Bereid alle benodigde ingrediënten voor het bakken van de taarten voor.
Doe de gist in warm water, laat het oplossen en voeg een theelepel suiker toe. Laat het vijftien minuten staan.
Meng in een diepe schaal het zout (1/4 theelepel) met de vanille en de resterende kristalsuiker.
Voeg de zachte boter en het bereide gistmengsel toe. Roer het deeg met een lepel. Als het deeg moeilijk te kneden is, voeg dan 2 eetlepels plantaardige olie toe en kneed verder met je handen.
Het deeg zal zacht en licht plakkerig zijn. Vorm het deeg tot een ronde vorm en leg het in een kom. Dek af met een handdoek en laat het een uur rusten op een warme plek.
Maak ondertussen de taartvulling klaar. Spoel de gedroogde appels grondig af onder stromend water.
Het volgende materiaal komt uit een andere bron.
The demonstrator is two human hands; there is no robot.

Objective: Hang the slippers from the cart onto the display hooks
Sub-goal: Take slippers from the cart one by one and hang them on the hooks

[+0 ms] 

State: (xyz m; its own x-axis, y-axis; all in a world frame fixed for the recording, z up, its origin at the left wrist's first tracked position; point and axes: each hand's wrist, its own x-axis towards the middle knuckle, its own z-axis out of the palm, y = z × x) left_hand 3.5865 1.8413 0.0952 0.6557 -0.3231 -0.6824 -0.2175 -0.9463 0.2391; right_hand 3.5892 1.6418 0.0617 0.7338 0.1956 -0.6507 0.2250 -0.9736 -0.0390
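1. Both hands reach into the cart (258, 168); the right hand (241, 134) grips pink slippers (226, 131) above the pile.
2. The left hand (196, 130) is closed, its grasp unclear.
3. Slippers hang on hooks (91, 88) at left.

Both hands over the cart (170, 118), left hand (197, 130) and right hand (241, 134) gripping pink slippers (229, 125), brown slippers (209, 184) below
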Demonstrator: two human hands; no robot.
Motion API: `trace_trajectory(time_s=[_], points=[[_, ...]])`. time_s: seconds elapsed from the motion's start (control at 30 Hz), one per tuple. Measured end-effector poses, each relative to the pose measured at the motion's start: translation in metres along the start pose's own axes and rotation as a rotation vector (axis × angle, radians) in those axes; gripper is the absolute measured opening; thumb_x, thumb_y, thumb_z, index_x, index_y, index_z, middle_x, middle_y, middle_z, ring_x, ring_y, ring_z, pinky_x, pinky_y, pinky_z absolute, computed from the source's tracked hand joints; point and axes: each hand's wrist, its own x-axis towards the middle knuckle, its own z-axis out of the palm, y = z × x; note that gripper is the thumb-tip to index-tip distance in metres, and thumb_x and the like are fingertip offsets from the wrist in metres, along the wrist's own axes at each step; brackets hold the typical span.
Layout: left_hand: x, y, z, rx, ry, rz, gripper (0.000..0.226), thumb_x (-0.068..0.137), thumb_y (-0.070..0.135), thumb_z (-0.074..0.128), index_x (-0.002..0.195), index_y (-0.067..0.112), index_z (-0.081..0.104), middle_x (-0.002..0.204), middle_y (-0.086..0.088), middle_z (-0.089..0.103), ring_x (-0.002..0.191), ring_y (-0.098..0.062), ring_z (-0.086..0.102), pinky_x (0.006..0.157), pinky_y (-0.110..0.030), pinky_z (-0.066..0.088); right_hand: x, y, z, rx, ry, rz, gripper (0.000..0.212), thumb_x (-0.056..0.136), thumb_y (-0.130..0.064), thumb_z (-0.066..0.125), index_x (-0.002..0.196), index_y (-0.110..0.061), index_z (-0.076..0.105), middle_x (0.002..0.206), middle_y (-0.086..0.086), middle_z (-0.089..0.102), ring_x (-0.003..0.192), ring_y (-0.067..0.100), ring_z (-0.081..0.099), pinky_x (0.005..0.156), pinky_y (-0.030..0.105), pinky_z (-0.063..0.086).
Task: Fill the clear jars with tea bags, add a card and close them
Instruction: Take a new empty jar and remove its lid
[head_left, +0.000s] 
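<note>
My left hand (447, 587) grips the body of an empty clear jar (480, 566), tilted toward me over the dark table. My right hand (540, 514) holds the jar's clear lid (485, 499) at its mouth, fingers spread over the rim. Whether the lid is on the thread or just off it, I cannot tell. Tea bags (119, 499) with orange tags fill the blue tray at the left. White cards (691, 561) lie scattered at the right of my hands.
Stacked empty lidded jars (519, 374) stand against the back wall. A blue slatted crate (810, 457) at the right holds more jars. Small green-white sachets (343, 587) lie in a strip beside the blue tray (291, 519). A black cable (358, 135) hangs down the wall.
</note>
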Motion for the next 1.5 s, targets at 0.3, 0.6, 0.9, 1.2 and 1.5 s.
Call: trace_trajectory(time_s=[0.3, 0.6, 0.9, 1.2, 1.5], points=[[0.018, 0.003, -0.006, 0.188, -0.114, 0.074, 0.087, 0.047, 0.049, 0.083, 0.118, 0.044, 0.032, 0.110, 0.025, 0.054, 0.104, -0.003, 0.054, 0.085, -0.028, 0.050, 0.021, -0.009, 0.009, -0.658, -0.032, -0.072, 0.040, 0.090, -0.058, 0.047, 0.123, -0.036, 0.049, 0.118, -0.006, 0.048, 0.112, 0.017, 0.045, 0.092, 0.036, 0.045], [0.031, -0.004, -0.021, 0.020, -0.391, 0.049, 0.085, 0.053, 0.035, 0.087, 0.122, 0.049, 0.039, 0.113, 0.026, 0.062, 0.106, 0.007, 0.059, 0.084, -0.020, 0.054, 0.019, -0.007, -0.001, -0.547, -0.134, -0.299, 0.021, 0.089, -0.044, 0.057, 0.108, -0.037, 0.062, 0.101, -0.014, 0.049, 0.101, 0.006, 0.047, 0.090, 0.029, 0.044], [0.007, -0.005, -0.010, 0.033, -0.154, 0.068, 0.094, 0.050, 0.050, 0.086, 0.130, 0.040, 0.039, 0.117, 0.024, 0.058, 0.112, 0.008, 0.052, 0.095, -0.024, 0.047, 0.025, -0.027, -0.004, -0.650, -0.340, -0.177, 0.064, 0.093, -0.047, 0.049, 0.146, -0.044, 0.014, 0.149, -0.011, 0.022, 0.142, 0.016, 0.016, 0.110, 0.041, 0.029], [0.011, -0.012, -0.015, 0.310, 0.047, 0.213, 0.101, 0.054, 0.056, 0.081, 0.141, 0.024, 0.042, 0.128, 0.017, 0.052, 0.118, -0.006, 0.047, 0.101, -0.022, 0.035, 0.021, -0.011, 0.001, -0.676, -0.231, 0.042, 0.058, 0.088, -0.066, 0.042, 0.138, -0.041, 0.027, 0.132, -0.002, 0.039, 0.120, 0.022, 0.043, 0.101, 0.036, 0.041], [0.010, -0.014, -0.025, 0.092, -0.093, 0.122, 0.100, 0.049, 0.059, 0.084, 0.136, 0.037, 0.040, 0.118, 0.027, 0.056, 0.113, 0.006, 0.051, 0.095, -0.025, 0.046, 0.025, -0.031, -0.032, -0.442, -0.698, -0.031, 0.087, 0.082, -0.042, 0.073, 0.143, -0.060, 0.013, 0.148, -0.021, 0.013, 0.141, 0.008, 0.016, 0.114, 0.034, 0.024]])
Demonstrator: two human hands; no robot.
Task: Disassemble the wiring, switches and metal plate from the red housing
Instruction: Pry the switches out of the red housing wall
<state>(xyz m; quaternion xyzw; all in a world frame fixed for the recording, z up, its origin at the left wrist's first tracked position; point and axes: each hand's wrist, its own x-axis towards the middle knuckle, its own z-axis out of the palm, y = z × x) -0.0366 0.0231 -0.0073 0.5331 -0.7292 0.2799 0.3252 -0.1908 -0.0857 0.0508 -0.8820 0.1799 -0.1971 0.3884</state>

Doe ze vervolgens in een pan. Giet er water bij tot de appels volledig onder staan. Zet de pan vervolgens op middelhoog vuur en laat 30 minuten sudderen.
Doe de gekookte vulling in een vergiet en laat het vocht eruit lopen.
Maal de ingrediënten met een vleesmolen of blender tot een gladde pasta. Voeg suiker toe aan de vulling en meng goed.
Na ongeveer een uur zou het deeg gerezen moeten zijn. Druk het nu een beetje aan.
Maak taartjes van het voorbereide deeg. Verdeel het deeg in 9-10 porties. Rol elk portie uit tot een platbrood en beleg elk portie met de vulling. Vorm de taartjes.
Bekleed een bakplaat met bakpapier en leg de gevormde taartjes erop. Maak in elk twee inkepingen. Bedek de bakplaat met een theedoek en laat hem 10-15 minuten rusten. Verwarm ondertussen de oven voor op 180 °C. Bestrijk de taartjes met losgeklopt eigeel. Bak ze 20-25 minuten. Houd rekening met de instellingen van je oven; de baktijd kan variëren.
Als de taarten klaar zijn, haal ze dan uit de vorm en leg ze op de voorbereide schaal. Serveer licht gekoeld.